▶ [YOUR OBJECTIVE]
Copy the data precisely, character for character, and leave out every picture.

▶ [EXERCISE DATA]
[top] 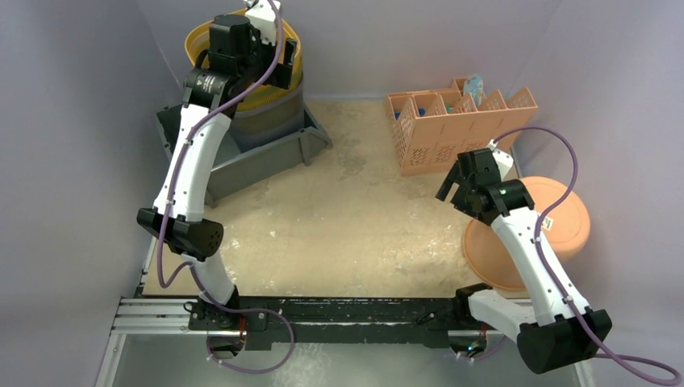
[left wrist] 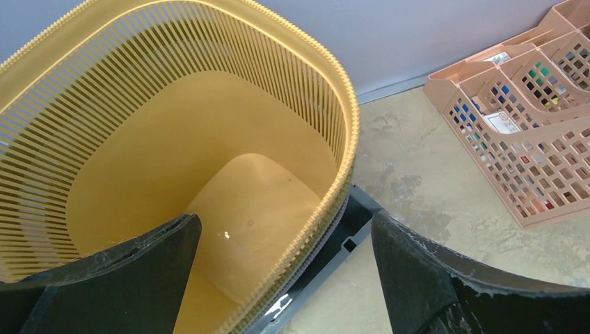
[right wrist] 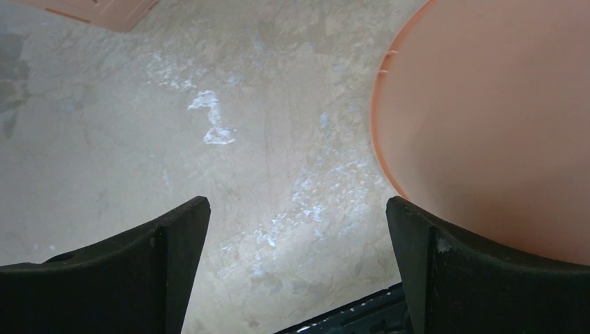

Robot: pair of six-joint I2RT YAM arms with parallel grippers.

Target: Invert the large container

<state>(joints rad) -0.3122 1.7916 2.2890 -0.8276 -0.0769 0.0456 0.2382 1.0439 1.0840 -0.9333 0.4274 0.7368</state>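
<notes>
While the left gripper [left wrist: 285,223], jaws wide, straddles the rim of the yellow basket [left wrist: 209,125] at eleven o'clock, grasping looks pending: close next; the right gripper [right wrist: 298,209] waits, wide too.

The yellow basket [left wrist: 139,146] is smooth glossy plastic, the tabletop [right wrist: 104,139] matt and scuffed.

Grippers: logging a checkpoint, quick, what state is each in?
Left gripper: open, fingers straddling rim of yellow basket.
Right gripper: open, empty, beside the orange basin.
</notes>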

▶ [EXERCISE ANSWER]
[top] 
[left wrist] 
[right wrist] 

Robot: pair of six-joint I2RT YAM arms with parallel grippers.

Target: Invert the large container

<state>(joints rad) -0.3122 1.7916 2.2890 -0.8276 -0.0769 0.0456 0.2382 1.0439 1.0840 -0.9333 0.4274 0.7368</state>
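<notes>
While the left gripper [left wrist: 285,223], jaws wide, straddles the rim of the yellow basket [left wrist: 209,125] at eleven o'clock, grasping looks pending: close next; the right gripper [right wrist: 298,209] waits, wide too.

The yellow basket [left wrist: 139,146] is smooth glossy plastic, the tabletop [right wrist: 104,139] matt and scuffed.

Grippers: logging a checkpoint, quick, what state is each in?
Left gripper: open, fingers straddling rim of yellow basket.
Right gripper: open, empty, beside the orange basin.
</notes>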

The output shown is complete.